Hey his/ I was wondering if you had any good reads on British colonialism effect on India's environment and economy.
I recently heard claim that Britain was searching for similar climates to emigrate to
Ex: New England and eastern Australia and South Africa
The person went on to say that when they landed in India they tried to change the land to more suit them.
How true is this? They were also saying stuff about British emmigrating to Argentina for the climate but as far as I can tell they never had Argentina as a colony
>>1753004
Argentinians kicked British invasions..
Sounds retarded to me for several reasons. First, brits didn't choose their colonies based on the weather, that's so silly it almost doesn't deserve a reply. Second, its not like British humans are different from others, they don't need to terraform to move
Honestly difficult to even address this question because it's so dumb
>>1753045
I'm not saying I agree with it, I was just wondering if anybody would have a source on how the British would of had an effect on Indian environment
>>1753045
Adding to this, most you could say is that brits brought their crops and animals with them and that effected environment. But that was simply because they knew how to use and farm them, not for some sort of terraforming purposes
>>1753057
Google scholar is your friend. Try colonialism and crops as search terms or something
>>1753069
Thank you for the help
>>1753004
>pic is straight up from my contemporary world issues textbook
Is Duiker that popular? So far I'm underwhelmed, it seems incredibly simplistic for a textbook.
>>1753004
Look at where the majority white (at least historically) colonies, Canada US, Argentina, Chile, South Brazil. They tend to be temperate or at least not trropical. The biggest areas of white colonisation in africa were the southern tip where it is pess malarial and highlands in Kenya.

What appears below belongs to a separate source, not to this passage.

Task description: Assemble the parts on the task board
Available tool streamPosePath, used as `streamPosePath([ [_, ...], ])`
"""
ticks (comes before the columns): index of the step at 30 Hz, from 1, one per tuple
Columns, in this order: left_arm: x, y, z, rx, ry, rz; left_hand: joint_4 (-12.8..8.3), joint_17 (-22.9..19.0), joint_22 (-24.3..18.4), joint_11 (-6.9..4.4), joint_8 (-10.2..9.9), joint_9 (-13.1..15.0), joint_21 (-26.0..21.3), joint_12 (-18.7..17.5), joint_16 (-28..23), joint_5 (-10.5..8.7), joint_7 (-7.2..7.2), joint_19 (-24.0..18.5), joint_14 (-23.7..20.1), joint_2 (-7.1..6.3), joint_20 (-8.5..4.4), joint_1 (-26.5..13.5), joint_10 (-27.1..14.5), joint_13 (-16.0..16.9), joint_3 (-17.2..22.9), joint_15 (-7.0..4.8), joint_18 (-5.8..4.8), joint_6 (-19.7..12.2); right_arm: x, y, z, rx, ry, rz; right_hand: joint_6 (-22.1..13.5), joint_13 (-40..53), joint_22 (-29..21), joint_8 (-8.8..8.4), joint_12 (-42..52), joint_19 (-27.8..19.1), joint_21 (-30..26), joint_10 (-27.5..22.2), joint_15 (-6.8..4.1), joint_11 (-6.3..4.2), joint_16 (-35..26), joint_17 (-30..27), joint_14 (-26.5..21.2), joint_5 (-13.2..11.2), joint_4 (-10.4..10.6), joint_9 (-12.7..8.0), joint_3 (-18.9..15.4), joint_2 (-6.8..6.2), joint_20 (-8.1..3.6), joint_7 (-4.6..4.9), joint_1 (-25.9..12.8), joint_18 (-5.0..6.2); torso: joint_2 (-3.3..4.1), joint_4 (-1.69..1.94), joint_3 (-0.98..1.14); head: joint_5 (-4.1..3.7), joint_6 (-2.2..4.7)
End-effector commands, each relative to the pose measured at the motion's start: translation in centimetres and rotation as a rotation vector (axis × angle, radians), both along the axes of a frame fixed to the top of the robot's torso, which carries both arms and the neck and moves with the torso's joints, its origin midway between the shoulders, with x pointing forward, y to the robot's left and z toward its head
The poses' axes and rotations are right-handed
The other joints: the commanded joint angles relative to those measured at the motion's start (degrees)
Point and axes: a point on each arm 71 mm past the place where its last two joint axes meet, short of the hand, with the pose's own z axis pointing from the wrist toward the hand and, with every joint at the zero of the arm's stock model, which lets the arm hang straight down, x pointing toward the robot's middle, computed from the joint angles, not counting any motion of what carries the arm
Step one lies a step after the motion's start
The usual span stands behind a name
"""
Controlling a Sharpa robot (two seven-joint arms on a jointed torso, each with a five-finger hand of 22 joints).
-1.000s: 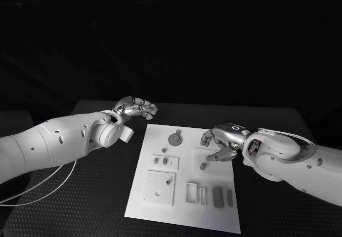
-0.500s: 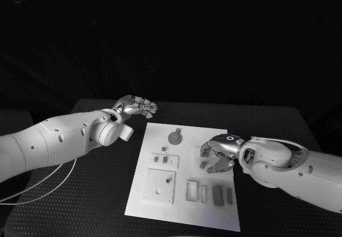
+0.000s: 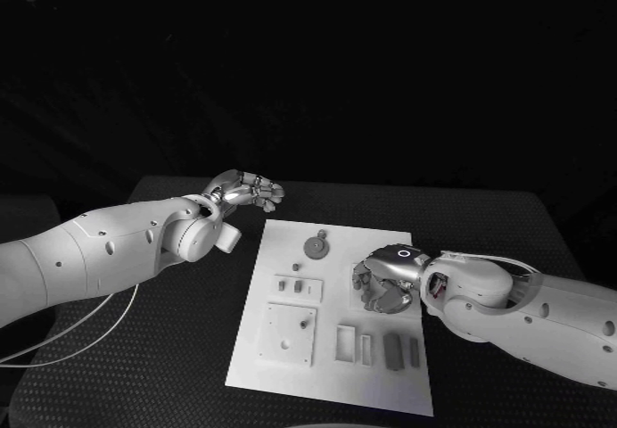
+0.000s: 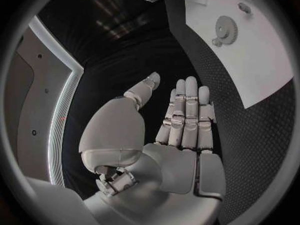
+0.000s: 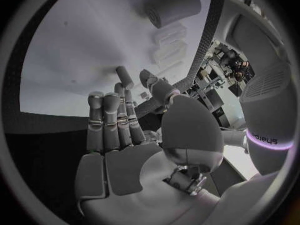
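Right hand (image 3: 386,283), fingers extended in our wrist view, has moved lower over the flat white rectangular task board (image 3: 290,357); left hand (image 3: 247,192) stays empty, fingers straight.

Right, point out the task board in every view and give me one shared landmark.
Head view: task board at centre, between the two arms.
Left wrist view: white corner beyond the fingertips.
Right wrist view: white surface beyond the fingers.
Shared landmark: the black table bordering it.

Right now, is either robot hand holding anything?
Left robot hand: nothing, fingers straight. Right robot hand is over the white task board; whether it holds a piece cannot be told.
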Motion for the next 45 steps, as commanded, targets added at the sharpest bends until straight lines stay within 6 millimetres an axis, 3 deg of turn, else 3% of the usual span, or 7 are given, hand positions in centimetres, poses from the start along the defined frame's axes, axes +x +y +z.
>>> streamPosePath([
  [1,-0.02,-0.17,0.10,-0.015,-0.002,-0.014,0.23,0.09,0.08,-0.06,0.05,-0.06,-0.21,-0.05,-0.29,-0.26,-0.13,-0.13,0.32,-0.30,0.20,-0.31,-0.29,-0.05,0.00,-0.05,-0.24,-0.34,-0.10,0.06,-0.13,-0.018,-0.020,0.023,2.62,0.67,0.70,1.43,1.83,0.67,0.45,2.96,-1.03,-0.91,0.36,-0.08,0.39,-0.44,-0.01,0.52,1.77,1.60,-0.28,0.57,1.68,2.68,-0.04,-0.04,-0.05,0.02,-0.09],
  [6,-0.04,-0.15,0.10,-0.015,-0.001,-0.015,0.26,0.12,0.10,-0.06,0.05,-0.07,-0.22,-0.05,-0.32,-0.26,-0.13,-0.12,0.33,-0.28,0.21,-0.34,-0.29,-0.05,-0.01,-0.05,-0.24,-0.35,-0.12,0.08,-0.18,-0.031,-0.030,0.027,4.20,0.83,0.74,1.94,2.50,1.09,0.73,4.35,-1.92,-1.61,0.30,-0.28,0.83,-0.32,-0.09,0.54,3.98,2.11,-0.49,0.30,1.76,2.68,-0.03,-0.09,0.00,0.06,-0.14],
  [18,-0.08,-0.16,0.09,-0.015,0.002,-0.016,0.32,0.19,0.12,-0.05,0.06,-0.09,-0.25,-0.06,-0.39,-0.26,-0.12,-0.12,0.32,-0.26,0.21,-0.39,-0.32,-0.06,-0.04,-0.04,-0.25,-0.38,-0.05,0.22,-0.24,-0.037,-0.047,0.031,5.09,0.72,0.70,1.99,2.54,1.20,0.82,4.58,-2.06,-1.74,0.17,-0.47,0.97,-0.32,-0.30,0.35,6.41,2.28,-0.70,-0.03,2.13,2.68,-0.02,-0.10,0.06,0.12,-0.29],
  [28,-0.09,-0.18,0.09,-0.015,0.002,-0.016,0.35,0.24,0.14,-0.04,0.06,-0.10,-0.27,-0.06,-0.44,-0.26,-0.11,-0.12,0.31,-0.24,0.21,-0.40,-0.34,-0.06,-0.05,-0.03,-0.25,-0.41,-0.16,0.57,-0.26,-0.035,-0.087,0.044,7.66,1.27,0.79,2.97,3.94,1.99,1.39,6.98,-3.02,-2.75,0.48,-0.47,1.78,-0.32,-0.32,0.65,10.53,4.99,-1.01,-1.00,4.34,2.68,-0.01,-0.08,0.03,0.00,-0.49],
  [37,-0.09,-0.20,0.09,-0.015,0.002,-0.017,0.37,0.29,0.16,-0.04,0.08,-0.11,-0.29,-0.06,-0.48,-0.26,-0.11,-0.11,0.32,-0.21,0.21,-0.41,-0.35,-0.06,-0.05,-0.03,-0.25,-0.42,-0.30,0.87,-0.07,-0.019,-0.118,0.050,8.82,1.81,0.76,3.58,4.87,3.18,2.09,8.14,-3.66,-3.38,0.70,-0.44,2.92,-0.33,-0.52,1.24,10.49,5.75,-1.69,-1.56,4.73,2.68,-0.03,-0.04,0.01,0.02,-0.69],
  [45,-0.11,-0.15,0.10,-0.015,0.001,-0.016,0.39,0.34,0.18,-0.04,0.09,-0.12,-0.31,-0.06,-0.52,-0.26,-0.11,-0.11,0.33,-0.20,0.21,-0.41,-0.35,-0.05,-0.06,-0.03,-0.25,-0.43,-0.44,0.95,0.00,-0.012,-0.118,0.055,9.04,1.98,0.70,3.74,5.11,3.52,2.24,8.43,-3.84,-3.56,0.68,-0.45,3.33,-0.33,-0.52,1.52,10.15,5.66,-1.94,-1.68,4.74,2.68,-0.03,-0.10,0.01,0.09,-0.81],
])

>introduced species substantially changed many of the more temperate and other climates that were most similar to europes.
>also they were societies in Australia that purposefully introduced species.
>>1753590
Right but I have a hard time believing that they went there because of the climate, and not that those places were the most prosperou, and part of that was the balanced climate
>>1754200
You could prosper in tropical enviornments just as well as any temperate ones.
>>1754226
Really? Cause I'd think it'd be a lot harder for 18th century settlers to prosper in Yemen than the eastern coasts of the United States.
>>1754334
cherrypicking. it'd be a lot harder for 18th century settlers to prosper in nevada than guam.
>>1753004
Better image
>>1754200
Malaria, yellow fever and other tropical diseases, the most vunerable regions to europeans are are populated by societies that had lots of african slaves. Africans are more adapted to not dying of tropical diseases (see sickle cell anemia.